The convener of the National Anti-Tobacco Platform, Dr Qazi Kholiquzzaman Ahmad said: "It is quite frustrating for us to find NBR saying increasing tobacco taxes would harm the poor. The reality is quite the opposite. An increase in tobacco taxes benefits the poor the most."
He also called for the reinstatement of export duty on tobacco.
The Research Director of Bangladesh Institute of International and Strategic Studies Dr Mahfuz Kabir said the users of low-tier cigarettes constitute around 70% of total smokers. "So, if we can increase the price of this tier through specific taxation and raise it closer to the medium-tier, it would not only reduce use but also increase government revenue manifold."

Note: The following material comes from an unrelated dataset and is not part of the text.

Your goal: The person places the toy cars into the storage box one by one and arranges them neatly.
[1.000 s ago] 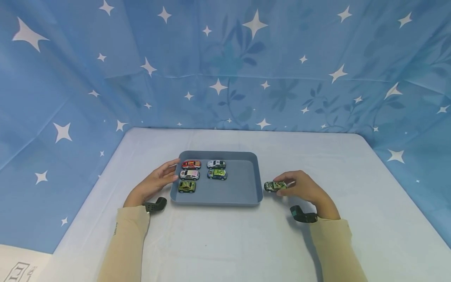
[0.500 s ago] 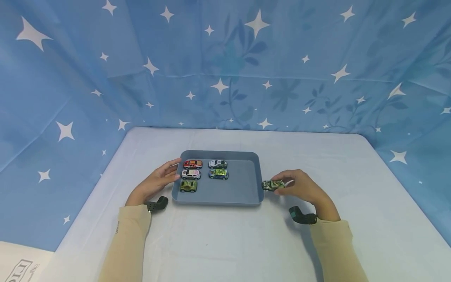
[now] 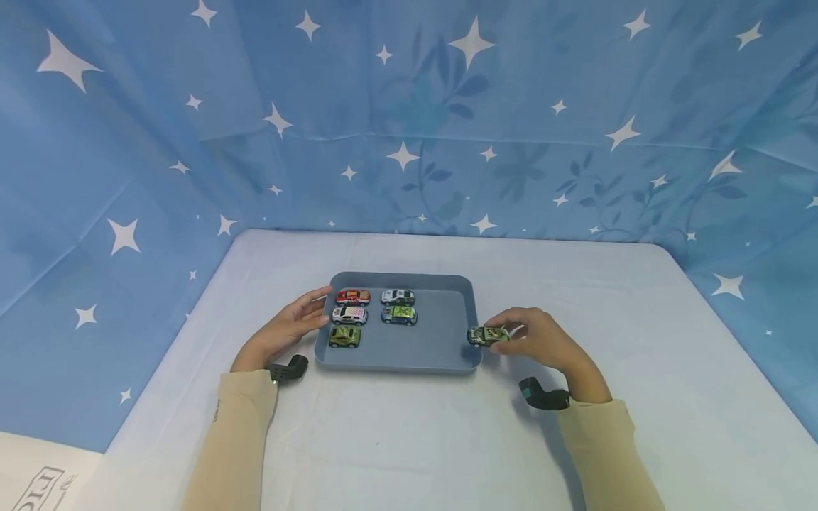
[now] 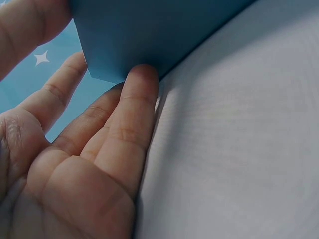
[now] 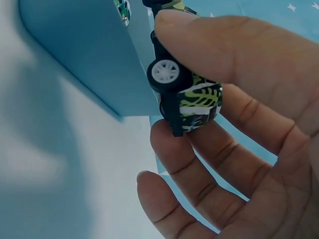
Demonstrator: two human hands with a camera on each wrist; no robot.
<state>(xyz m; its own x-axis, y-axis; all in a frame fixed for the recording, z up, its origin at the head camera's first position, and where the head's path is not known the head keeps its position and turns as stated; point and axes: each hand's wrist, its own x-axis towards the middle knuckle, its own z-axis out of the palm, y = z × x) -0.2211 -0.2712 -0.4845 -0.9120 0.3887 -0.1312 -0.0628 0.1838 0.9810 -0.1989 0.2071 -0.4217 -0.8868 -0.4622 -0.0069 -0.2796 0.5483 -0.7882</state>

Specific taxes are levied on the quantity of a good or service sold. Also known as a per unit tax, they are applied as a fixed amount for each unit of a good or service sold.
Abdul Quayum, the associate editor of the Daily Prothom Alo, said, "Use of bidi and cigarettes causes diseases and thus increases medical expenses which, in turn, makes the poor even poorer."
Also read: Speakers want specific taxes imposed to increase price of tobacco products
Additional Director-General of Directorate General of Health Services Dr Meerjady Sabrina Flora said reducing the affordability and use of cigarettes through tax increases allows the people, particularly the poor, to spend more on nutrition and other necessities.